Instructions to follow: Go through the listing and transcribe each line exactly.
━━━━━━━━━━━━━━━━━━━━━━━━━━━━━━
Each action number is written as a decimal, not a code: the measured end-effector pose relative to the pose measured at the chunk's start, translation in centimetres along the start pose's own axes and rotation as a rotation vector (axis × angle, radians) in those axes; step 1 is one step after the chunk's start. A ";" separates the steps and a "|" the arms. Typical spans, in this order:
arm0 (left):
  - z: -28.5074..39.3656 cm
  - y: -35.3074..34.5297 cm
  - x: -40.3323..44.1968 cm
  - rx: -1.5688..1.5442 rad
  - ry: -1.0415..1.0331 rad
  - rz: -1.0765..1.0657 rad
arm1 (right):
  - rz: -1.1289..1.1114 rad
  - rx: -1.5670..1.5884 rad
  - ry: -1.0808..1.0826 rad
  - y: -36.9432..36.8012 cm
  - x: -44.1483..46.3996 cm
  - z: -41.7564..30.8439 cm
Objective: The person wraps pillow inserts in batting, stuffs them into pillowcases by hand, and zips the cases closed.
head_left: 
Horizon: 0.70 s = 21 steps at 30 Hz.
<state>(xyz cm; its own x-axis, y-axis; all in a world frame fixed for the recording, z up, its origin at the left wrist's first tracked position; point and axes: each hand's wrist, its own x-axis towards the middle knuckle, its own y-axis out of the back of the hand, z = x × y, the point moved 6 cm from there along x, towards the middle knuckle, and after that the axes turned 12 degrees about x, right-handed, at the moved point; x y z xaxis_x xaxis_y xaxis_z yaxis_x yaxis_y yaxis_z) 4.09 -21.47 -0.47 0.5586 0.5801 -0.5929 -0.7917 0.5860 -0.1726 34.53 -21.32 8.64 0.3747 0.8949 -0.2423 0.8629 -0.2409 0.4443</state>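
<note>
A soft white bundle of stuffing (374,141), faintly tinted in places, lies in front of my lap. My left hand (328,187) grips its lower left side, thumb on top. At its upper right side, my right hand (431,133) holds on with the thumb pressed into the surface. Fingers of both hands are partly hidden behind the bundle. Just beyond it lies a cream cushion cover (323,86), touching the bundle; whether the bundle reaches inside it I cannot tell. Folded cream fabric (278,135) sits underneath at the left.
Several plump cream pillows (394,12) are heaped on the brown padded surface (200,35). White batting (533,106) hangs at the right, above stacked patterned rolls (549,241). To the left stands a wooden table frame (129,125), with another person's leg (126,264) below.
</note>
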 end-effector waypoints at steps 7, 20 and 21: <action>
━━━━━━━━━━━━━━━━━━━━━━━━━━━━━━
Finished task:
Each action number is written as a decimal, not a code: the measured end-effector pose relative to the pose measured at the chunk's start, translation in centimetres along the start pose's own axes and rotation as a rotation vector (axis × angle, radians) in those axes; step 1 is one step after the chunk's start. A ";" separates the steps and a "|" the arms. Typical spans, in this order:
arm0 (left):
  - z: -28.5074..39.3656 cm
  - y: -35.3074..34.5297 cm
  - x: -40.3323..44.1968 cm
  - rx: -1.5688..1.5442 rad
  - ry: -1.0415..1.0331 rad
  - rz: -1.0765..1.0657 rad
arm1 (right):
  - rz: -1.1289..1.1114 rad
  - rx: -1.5670..1.5884 rad
  - ry: -1.0808..1.0826 rad
  - y: -36.9432..36.8012 cm
  - x: -44.1483..46.3996 cm
  - z: -41.7564..30.8439 cm
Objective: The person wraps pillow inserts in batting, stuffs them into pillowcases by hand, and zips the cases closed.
head_left: 
Horizon: 0.70 s = 21 steps at 30 Hz.
<state>(xyz cm; its own x-axis, y-axis; all in a world frame fixed for the recording, z up, its origin at the left wrist's first tracked position; point and axes: each hand's wrist, its own x-axis towards the middle knuckle, its own y-axis out of the back of the hand, z = x × y, the point moved 6 cm from there along x, towards the middle knuckle, and after that the axes turned 12 degrees about x, right-handed, at the moved point; x y z xaxis_x xaxis_y xaxis_z yaxis_x yaxis_y yaxis_z) 4.09 -21.47 -0.47 0.5586 0.5801 -0.5929 -0.7917 0.5860 -0.1726 34.53 -21.32 8.64 0.3747 0.8949 -0.2423 0.8629 -0.2409 0.4443</state>
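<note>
A soft white bundle of stuffing (374,141), faintly tinted in places, lies in front of my lap. My left hand (328,187) grips its lower left side, thumb on top. At its upper right side, my right hand (431,133) holds on with the thumb pressed into the surface. Fingers of both hands are partly hidden behind the bundle. Just beyond it lies a cream cushion cover (323,86), touching the bundle; whether the bundle reaches inside it I cannot tell. Folded cream fabric (278,135) sits underneath at the left.
Several plump cream pillows (394,12) are heaped on the brown padded surface (200,35). White batting (533,106) hangs at the right, above stacked patterned rolls (549,241). To the left stands a wooden table frame (129,125), with another person's leg (126,264) below.
</note>
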 end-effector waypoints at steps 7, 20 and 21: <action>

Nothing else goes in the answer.